■ WHAT IS BEING ASKED
Scan the entries below. List each line with "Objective".

== PROVIDED DATA ==

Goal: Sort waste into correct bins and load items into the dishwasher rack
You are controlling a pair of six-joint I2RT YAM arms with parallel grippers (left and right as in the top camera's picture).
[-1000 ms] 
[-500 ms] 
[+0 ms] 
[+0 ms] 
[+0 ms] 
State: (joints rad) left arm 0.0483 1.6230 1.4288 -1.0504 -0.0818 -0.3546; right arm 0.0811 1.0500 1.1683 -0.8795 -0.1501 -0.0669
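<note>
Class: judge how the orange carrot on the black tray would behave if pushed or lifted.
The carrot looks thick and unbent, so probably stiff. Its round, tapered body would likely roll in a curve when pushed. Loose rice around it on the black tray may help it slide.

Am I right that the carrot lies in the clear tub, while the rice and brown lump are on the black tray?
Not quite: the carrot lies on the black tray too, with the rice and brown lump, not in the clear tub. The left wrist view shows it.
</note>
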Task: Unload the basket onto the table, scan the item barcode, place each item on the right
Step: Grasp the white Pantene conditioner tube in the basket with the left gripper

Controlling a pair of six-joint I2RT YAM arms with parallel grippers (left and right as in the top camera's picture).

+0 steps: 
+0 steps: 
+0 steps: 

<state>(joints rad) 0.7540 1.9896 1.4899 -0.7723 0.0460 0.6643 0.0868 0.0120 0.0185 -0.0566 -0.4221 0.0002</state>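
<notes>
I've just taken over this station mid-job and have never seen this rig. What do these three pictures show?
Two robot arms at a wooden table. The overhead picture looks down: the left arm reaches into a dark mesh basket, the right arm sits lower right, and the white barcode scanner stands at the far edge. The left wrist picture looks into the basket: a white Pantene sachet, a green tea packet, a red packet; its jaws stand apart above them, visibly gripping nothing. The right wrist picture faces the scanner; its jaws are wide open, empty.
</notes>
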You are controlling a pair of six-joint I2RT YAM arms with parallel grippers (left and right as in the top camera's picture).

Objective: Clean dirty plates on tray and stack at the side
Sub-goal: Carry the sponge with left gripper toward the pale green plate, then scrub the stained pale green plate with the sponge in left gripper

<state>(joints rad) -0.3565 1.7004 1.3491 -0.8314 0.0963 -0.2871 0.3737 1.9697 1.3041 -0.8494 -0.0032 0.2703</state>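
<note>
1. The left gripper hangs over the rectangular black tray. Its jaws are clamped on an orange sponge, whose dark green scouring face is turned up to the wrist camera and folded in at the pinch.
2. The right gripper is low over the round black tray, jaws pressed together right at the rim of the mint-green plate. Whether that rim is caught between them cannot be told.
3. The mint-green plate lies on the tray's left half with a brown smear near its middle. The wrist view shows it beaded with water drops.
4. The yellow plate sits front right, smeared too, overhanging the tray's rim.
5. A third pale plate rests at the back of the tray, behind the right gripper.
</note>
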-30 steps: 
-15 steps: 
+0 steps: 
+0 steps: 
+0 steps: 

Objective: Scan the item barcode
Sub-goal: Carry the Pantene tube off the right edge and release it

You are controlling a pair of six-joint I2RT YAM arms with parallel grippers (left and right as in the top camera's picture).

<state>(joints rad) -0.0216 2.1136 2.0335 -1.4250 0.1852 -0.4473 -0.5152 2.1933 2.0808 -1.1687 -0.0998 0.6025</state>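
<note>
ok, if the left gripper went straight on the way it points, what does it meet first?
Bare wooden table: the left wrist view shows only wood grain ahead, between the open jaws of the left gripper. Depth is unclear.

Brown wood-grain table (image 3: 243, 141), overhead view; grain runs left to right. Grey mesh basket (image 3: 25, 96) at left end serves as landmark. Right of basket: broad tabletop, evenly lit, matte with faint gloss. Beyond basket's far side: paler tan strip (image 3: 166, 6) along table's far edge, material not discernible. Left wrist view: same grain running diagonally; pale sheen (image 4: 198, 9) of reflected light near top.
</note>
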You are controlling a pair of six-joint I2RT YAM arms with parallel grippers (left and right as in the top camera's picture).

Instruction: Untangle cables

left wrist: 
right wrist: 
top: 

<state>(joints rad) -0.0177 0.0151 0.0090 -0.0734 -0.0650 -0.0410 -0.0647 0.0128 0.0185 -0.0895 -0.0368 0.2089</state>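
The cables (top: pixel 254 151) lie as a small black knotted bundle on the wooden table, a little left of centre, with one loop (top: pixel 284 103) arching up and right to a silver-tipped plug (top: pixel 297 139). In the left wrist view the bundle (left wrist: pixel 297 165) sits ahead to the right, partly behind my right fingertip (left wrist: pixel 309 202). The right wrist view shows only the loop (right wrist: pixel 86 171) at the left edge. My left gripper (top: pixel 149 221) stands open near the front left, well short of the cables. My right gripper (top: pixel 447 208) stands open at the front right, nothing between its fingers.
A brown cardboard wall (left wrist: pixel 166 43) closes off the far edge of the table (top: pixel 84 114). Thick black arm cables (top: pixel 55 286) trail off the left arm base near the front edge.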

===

■ RESPONSE BOX
Objective: Clean dirty plates on tray and stack at the side
Objective: Scan the item barcode

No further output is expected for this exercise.